Richard Feynman, an American theoretical physicist, received his Ph.D. from Princeton University in 1942 and worked at Los Alamos, New Mexico, on the atomic bomb during World War II. From 1945 to 1950, he taught at Cornell University and became professor of theoretical physics at the California Institute of Technology in 1950. Feynman made important contributions to quantum electrodynamics (QED) and electromagnetic interactions, such as interactions among electrons. In Feynman's approach, interactions are considered exchanges of virtual particles. For example, Feynman explained the interaction of two electrons as an exchange of virtual photons. Feynman's theory has proved to be accurate in its predictions. In 1965 the Nobel Prize for physics was awarded to three pioneers in quantum electrodynamics: Feynman, Julian Schwinger, and Sin-Itiro Tomonaga. Feynman was an outspoken critic of NASA for its failure to notice flaws in the design of the Challenger space shuttle, which resulted in its tragic explosion.

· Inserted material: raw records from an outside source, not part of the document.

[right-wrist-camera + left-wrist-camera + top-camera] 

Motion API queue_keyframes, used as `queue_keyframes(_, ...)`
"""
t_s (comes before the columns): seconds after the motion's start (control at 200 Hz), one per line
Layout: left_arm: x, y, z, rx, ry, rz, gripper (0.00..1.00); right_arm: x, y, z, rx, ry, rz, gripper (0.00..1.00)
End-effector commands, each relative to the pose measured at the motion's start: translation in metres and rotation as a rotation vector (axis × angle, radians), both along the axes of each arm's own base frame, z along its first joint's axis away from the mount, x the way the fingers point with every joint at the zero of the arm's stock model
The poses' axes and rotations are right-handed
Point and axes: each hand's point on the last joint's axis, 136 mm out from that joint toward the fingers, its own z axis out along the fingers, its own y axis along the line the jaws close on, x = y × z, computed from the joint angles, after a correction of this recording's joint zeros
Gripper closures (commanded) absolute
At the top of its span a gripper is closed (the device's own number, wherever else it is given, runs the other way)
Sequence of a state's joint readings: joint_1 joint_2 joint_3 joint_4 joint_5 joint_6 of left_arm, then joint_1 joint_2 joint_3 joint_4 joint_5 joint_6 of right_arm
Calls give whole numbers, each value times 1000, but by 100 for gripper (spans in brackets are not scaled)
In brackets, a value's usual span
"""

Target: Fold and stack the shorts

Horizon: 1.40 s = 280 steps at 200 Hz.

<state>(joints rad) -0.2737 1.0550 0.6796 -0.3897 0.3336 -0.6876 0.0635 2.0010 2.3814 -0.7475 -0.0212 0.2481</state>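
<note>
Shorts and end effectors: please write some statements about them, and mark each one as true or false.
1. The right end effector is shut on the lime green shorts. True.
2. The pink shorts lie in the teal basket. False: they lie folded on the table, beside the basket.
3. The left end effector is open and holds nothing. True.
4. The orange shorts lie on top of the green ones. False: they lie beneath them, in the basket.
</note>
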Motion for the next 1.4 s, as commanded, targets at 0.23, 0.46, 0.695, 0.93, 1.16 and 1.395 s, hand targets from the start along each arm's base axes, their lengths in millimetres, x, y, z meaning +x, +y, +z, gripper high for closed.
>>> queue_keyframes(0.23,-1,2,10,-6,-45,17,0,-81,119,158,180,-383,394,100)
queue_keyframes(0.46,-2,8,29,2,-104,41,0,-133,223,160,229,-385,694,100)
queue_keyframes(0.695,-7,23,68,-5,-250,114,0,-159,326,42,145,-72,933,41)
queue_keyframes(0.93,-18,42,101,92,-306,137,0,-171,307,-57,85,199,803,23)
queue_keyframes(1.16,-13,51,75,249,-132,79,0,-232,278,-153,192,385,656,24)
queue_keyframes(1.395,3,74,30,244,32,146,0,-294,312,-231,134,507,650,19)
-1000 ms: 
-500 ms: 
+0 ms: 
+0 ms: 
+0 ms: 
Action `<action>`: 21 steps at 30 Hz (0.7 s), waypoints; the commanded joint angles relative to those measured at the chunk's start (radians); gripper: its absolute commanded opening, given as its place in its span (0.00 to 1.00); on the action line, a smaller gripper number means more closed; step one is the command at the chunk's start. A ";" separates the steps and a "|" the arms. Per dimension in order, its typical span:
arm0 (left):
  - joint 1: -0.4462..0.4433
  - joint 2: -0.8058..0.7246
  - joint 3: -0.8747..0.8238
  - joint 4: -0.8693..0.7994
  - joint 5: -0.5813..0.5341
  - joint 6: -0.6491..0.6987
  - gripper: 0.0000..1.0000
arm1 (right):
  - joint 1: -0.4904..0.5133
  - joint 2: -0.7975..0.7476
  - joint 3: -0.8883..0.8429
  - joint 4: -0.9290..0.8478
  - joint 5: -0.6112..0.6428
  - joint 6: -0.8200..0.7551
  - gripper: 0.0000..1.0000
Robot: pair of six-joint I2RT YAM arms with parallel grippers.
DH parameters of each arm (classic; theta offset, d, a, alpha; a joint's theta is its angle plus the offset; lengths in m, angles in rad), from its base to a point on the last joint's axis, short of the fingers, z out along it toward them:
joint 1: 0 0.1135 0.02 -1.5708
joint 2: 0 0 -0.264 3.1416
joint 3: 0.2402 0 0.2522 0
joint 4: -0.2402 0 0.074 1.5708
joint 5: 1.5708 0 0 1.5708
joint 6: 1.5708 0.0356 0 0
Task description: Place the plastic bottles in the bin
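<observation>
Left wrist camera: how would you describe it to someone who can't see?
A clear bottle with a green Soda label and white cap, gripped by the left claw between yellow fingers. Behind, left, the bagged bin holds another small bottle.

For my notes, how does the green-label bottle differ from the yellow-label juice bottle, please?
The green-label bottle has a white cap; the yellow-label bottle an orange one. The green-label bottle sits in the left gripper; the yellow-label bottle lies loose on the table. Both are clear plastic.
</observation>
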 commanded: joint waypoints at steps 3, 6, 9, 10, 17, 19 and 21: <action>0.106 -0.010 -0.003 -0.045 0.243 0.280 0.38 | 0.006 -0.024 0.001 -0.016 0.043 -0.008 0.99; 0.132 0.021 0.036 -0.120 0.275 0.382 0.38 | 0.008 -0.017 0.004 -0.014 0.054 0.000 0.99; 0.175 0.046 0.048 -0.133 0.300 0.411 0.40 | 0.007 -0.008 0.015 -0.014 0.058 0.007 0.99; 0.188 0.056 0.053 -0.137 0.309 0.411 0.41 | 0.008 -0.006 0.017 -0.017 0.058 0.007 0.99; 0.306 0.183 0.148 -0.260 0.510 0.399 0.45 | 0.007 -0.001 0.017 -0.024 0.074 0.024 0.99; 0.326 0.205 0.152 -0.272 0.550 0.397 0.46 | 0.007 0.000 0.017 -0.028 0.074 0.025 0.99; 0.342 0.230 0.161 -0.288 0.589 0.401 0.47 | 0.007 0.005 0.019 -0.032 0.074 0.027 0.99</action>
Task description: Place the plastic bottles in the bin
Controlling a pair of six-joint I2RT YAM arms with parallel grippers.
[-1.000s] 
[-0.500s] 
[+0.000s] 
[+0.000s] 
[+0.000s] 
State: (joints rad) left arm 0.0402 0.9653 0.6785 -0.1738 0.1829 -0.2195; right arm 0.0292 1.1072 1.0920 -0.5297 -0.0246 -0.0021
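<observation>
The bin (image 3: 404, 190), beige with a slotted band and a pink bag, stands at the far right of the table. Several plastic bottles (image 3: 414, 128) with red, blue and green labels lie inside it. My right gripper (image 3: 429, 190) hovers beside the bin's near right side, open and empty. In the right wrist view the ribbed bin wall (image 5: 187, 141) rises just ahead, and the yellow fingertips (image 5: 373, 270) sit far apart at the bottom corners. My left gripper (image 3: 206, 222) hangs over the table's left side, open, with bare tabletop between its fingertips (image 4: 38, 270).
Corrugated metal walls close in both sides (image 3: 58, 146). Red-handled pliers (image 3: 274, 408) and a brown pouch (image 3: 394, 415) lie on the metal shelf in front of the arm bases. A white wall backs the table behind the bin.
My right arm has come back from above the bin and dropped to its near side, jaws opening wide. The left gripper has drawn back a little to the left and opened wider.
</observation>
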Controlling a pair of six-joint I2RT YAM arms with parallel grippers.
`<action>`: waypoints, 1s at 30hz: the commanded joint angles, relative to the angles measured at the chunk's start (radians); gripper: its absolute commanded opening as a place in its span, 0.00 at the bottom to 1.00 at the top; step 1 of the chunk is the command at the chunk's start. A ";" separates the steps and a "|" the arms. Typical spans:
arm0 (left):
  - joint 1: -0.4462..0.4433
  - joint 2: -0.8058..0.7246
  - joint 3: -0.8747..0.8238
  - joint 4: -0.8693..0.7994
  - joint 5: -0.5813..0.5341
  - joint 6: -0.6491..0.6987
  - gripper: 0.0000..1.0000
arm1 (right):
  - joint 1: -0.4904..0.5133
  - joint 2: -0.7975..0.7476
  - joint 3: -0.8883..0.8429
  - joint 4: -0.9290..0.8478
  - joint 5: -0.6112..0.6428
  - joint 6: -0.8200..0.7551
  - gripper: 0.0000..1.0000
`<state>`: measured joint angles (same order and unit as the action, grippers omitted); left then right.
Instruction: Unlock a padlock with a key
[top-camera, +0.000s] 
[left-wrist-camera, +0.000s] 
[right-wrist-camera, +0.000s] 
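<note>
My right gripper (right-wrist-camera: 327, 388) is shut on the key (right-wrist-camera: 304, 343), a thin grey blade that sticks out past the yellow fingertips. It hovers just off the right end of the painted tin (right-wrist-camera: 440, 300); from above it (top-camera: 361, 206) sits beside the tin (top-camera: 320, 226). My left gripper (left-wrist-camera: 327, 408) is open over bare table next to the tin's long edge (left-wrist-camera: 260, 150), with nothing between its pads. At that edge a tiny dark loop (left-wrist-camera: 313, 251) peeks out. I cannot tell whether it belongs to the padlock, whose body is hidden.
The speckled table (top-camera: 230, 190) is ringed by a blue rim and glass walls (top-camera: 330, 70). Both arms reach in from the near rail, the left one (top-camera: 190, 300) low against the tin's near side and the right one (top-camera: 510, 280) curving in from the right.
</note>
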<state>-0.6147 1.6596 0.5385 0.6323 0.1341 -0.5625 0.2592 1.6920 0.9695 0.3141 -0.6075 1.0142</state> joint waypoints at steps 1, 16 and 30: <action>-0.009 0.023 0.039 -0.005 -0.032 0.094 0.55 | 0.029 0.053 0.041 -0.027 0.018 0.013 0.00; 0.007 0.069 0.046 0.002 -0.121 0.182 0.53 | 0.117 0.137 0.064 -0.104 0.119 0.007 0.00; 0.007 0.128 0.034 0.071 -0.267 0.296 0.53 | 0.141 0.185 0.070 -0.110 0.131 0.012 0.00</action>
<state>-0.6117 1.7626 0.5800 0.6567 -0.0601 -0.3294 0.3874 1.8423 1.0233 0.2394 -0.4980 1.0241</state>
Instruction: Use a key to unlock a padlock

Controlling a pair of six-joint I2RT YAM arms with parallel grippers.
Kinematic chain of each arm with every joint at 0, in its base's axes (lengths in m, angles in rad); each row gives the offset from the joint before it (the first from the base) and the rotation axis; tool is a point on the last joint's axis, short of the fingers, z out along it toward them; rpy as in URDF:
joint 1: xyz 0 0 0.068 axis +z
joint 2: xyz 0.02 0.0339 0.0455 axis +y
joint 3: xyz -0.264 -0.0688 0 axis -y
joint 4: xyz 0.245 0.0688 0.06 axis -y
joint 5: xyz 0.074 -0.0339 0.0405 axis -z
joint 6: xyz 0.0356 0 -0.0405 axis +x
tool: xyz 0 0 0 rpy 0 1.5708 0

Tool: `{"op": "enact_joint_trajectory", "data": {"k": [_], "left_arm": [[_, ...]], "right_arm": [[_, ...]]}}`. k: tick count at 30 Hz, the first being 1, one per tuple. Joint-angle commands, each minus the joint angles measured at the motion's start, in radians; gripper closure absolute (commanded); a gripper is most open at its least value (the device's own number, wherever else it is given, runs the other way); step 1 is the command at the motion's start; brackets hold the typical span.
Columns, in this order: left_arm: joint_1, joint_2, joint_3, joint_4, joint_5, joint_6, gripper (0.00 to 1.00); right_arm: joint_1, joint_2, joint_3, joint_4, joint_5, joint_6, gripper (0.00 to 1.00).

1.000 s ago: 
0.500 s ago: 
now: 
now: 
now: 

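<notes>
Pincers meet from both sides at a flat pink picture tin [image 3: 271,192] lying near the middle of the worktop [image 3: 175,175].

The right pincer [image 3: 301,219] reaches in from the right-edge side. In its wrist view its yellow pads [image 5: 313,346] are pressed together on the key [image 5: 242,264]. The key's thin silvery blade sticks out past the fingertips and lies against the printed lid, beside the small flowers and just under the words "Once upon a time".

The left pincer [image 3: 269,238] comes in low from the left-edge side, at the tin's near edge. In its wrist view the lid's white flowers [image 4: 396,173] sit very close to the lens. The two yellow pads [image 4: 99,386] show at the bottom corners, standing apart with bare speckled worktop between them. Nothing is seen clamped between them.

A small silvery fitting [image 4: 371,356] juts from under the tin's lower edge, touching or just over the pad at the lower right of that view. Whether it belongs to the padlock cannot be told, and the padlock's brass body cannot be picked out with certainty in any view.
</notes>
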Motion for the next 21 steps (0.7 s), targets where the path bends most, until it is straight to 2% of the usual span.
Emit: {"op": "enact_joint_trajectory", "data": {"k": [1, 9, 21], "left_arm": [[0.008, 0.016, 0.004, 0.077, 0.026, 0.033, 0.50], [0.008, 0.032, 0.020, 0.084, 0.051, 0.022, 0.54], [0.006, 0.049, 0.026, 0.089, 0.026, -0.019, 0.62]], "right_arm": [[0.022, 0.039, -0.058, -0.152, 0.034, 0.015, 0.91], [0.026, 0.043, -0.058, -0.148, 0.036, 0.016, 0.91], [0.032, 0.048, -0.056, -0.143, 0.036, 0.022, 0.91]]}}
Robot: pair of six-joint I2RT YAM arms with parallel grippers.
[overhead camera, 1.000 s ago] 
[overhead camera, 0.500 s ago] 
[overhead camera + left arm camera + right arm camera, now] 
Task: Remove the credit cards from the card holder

Born in New York City, Steven Weinberg was a high school and college classmate of Sheldon Glashow; both attended the Bronx High School of Science and Cornell University. Although Weinberg has made contributions as a theoretical physicist in cosmology, quantum scattering, and the quantum theory of gravitation, he is most widely known for his work with Sheldon Glashow and Abdus Salam, with whom he shared the 1979 Nobel Prize in physics. Weinberg received a share of this honor for his formulation of the theory that unifies the relationship between the weak force and the electromagnetic force, including the capability to predict the weak neutral current. After receiving a Ph.D. from Princeton University in 1957, Weinberg held postdoctoral positions at Columbia University from 1957 to 1959, the Lawrence Berkeley Laboratory from 1959 to 1960, the University of California at Berkeley from 1960 to 1966, Harvard University from 1966 to 1967, and the Massachusetts Institute of Technology from 1967 to 1969. He is married to a law professor, and they have one daughter.